Se algum fresco achar que na Libertadores pode-se erguer a taça aplicando-se goleadas em times menores, dando show em cima de equipes menos tradicionais ou jogando o fino da bola só porque se está atuando em casa, sinto informar que a coisa é bem diferente. Por melhor que sejam os jogadores ou por mais qualificado que seja o plantel, por algum motivo que foge à razão os jogos da Libertadores são diferentes de qualquer outro. Fiquei quase feliz quando vi a volta dos homens maus às partidas do Grêmio. Foi lindo de ver o alemão Grolli só no mata-cobra em cima dos chilenos. Até o Cris teve sua utilidade, mesmo não jogando. Ver ele agarrando o alvo de contratação róseo Braian pelo pescoço e aplicando uns tabefes foi demais. Assistir o Werley tripudiando ao vivo, escapando igual saci, gerou um êxtase. Até Zé Roberto se contagiou pelo espírito de luta e disse que seu gol não foi de bicicleta ou de puxeta, e sim um rabo de arraia. Gol feito com golpe de capoeira.

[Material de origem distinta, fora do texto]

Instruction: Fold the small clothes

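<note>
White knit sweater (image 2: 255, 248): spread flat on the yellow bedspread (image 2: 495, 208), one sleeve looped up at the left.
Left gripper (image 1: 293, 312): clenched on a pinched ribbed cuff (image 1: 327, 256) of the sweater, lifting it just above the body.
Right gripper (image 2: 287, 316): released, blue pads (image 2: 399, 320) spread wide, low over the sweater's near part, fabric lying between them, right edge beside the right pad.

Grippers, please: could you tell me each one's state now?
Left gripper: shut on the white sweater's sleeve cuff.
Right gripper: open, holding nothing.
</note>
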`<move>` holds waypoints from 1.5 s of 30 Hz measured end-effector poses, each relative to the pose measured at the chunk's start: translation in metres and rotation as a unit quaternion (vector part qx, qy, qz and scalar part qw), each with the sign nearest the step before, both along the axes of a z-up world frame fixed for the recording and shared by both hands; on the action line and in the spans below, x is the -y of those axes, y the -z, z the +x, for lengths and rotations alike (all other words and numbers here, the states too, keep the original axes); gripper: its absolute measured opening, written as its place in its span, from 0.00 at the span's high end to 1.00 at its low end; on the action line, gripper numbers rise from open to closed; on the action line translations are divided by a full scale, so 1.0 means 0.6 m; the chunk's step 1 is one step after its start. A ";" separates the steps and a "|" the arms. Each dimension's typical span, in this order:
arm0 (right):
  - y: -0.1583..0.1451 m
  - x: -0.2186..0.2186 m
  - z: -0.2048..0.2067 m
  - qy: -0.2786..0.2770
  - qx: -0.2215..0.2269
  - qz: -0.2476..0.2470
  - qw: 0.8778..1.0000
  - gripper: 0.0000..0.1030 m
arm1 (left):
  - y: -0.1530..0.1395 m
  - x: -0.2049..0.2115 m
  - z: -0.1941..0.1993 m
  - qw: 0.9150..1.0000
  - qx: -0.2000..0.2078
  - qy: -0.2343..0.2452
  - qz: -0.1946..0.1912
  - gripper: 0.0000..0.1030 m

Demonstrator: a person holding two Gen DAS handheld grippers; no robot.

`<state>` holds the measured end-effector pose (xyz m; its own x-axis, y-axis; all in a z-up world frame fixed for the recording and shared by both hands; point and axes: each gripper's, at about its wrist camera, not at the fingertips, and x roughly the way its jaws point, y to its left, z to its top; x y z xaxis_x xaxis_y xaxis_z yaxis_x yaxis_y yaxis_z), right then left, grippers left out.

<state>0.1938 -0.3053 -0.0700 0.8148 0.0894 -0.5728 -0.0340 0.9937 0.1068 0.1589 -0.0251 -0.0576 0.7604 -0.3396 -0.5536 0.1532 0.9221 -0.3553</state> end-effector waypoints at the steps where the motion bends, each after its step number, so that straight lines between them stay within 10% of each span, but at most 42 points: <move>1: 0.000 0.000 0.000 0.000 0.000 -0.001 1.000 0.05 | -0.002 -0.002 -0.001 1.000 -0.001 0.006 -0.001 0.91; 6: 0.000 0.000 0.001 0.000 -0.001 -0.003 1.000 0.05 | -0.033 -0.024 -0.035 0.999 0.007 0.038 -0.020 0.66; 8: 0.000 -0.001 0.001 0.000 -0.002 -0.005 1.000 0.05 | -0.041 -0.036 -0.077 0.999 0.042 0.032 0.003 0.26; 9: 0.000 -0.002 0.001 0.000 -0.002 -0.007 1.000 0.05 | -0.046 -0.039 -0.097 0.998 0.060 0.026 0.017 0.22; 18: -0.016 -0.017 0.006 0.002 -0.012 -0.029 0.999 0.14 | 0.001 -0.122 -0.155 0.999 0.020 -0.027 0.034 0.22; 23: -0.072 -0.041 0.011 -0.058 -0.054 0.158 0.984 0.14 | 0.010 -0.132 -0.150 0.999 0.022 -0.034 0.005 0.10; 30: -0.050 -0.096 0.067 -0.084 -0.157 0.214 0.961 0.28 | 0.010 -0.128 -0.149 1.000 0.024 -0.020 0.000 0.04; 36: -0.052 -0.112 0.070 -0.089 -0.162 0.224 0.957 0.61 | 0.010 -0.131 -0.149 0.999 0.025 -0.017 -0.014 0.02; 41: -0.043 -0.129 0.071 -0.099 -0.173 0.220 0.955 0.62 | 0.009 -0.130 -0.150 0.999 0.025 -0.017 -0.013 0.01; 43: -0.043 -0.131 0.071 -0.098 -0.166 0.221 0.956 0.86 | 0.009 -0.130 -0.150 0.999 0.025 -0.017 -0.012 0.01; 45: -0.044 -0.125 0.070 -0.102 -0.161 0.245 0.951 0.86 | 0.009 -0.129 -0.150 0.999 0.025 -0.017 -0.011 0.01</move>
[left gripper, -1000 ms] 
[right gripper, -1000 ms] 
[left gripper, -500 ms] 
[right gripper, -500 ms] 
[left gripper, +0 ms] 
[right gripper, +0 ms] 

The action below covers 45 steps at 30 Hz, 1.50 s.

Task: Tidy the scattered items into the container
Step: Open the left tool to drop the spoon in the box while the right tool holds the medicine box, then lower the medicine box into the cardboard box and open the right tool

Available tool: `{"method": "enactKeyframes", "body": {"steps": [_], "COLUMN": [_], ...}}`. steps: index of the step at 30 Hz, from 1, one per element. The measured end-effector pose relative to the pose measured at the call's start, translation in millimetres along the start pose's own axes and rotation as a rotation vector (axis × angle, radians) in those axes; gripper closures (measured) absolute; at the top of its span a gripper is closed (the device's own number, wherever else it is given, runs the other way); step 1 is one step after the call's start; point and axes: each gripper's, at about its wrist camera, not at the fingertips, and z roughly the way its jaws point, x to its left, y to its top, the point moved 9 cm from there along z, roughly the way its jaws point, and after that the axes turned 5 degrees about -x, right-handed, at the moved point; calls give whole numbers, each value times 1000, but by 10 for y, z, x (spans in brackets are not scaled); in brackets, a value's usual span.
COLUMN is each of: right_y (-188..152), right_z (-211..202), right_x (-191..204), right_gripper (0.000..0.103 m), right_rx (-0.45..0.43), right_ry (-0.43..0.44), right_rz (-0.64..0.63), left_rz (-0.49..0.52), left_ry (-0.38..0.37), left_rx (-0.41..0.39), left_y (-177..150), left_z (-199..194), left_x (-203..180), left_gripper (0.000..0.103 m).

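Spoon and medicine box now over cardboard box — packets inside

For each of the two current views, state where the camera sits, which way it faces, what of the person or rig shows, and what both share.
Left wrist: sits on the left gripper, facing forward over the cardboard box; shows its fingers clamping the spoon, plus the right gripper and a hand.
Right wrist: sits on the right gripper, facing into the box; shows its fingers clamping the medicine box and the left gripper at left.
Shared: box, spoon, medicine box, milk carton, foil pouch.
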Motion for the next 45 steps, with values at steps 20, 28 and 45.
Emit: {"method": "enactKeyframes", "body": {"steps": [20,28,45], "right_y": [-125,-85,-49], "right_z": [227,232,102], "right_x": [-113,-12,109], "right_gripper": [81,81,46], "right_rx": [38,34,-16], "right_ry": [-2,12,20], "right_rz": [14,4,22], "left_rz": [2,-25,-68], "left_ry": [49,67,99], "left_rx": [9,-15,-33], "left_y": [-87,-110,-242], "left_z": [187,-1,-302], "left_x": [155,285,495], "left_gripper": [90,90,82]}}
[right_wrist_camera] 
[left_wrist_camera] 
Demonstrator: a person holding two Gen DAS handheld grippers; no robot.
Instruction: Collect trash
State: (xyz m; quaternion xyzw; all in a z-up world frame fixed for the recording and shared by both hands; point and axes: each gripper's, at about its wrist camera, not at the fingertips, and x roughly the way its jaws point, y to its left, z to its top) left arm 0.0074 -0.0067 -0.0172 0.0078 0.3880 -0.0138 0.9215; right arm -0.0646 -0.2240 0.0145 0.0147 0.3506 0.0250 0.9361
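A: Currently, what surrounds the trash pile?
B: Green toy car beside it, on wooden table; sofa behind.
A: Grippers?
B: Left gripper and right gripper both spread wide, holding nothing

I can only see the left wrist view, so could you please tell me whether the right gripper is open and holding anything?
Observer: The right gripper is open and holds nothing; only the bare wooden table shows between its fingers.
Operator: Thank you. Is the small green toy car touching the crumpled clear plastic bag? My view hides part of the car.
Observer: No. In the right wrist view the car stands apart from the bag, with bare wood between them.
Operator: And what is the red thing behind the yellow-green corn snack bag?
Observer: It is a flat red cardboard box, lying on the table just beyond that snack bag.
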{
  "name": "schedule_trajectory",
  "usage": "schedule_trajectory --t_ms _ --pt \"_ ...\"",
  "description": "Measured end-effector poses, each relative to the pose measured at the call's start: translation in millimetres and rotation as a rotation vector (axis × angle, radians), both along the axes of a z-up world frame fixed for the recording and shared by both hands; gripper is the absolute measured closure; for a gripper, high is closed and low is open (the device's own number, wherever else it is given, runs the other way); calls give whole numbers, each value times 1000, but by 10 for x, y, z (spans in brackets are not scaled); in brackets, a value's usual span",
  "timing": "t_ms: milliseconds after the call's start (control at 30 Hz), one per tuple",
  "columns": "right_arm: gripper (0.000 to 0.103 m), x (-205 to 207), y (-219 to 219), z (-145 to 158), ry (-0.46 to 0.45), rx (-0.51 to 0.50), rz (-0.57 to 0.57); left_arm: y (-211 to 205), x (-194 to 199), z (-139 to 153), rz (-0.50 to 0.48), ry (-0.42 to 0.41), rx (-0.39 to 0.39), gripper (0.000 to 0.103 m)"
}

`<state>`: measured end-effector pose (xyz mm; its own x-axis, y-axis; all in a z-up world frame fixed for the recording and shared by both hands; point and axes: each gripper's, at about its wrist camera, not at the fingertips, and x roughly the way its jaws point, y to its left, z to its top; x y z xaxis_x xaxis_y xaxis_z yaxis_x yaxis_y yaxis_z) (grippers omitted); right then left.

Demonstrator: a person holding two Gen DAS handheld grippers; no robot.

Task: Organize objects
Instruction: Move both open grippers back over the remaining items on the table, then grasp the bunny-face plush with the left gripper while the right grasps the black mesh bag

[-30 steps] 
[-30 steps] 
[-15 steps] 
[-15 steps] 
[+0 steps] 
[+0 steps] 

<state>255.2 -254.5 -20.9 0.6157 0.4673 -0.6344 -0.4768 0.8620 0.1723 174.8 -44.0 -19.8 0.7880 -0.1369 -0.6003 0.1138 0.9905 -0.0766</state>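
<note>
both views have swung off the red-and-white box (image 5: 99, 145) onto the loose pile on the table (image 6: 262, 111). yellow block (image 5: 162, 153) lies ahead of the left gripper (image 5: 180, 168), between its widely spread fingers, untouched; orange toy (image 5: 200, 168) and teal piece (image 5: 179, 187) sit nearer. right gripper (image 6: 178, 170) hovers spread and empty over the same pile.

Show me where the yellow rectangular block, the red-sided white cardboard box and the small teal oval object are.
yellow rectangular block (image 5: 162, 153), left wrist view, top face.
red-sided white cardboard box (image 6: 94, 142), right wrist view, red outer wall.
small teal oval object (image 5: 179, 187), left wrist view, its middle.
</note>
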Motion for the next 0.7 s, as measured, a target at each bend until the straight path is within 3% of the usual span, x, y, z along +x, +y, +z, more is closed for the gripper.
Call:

Que tenhamos mais homens maus nos jogos. Que saibamos que isto faz parte da Libertadores e do verdadeiro futebol, para desespero dos jogadores que só pisam em grama sintética. Tenho frouxos de riso quando vejo miguxos encolerizados bradando que foram campeões deste torneio sob chuva de papel picado colorido. E que possamos aprender como atuar neste certame. Para que com isto venhamos a erguer mais uma vez a Taça Libertadores da América e mostrar como se joga um futebol de verdade. Um jogo onde não há só jogadores, e sim verdadeiros homens maus.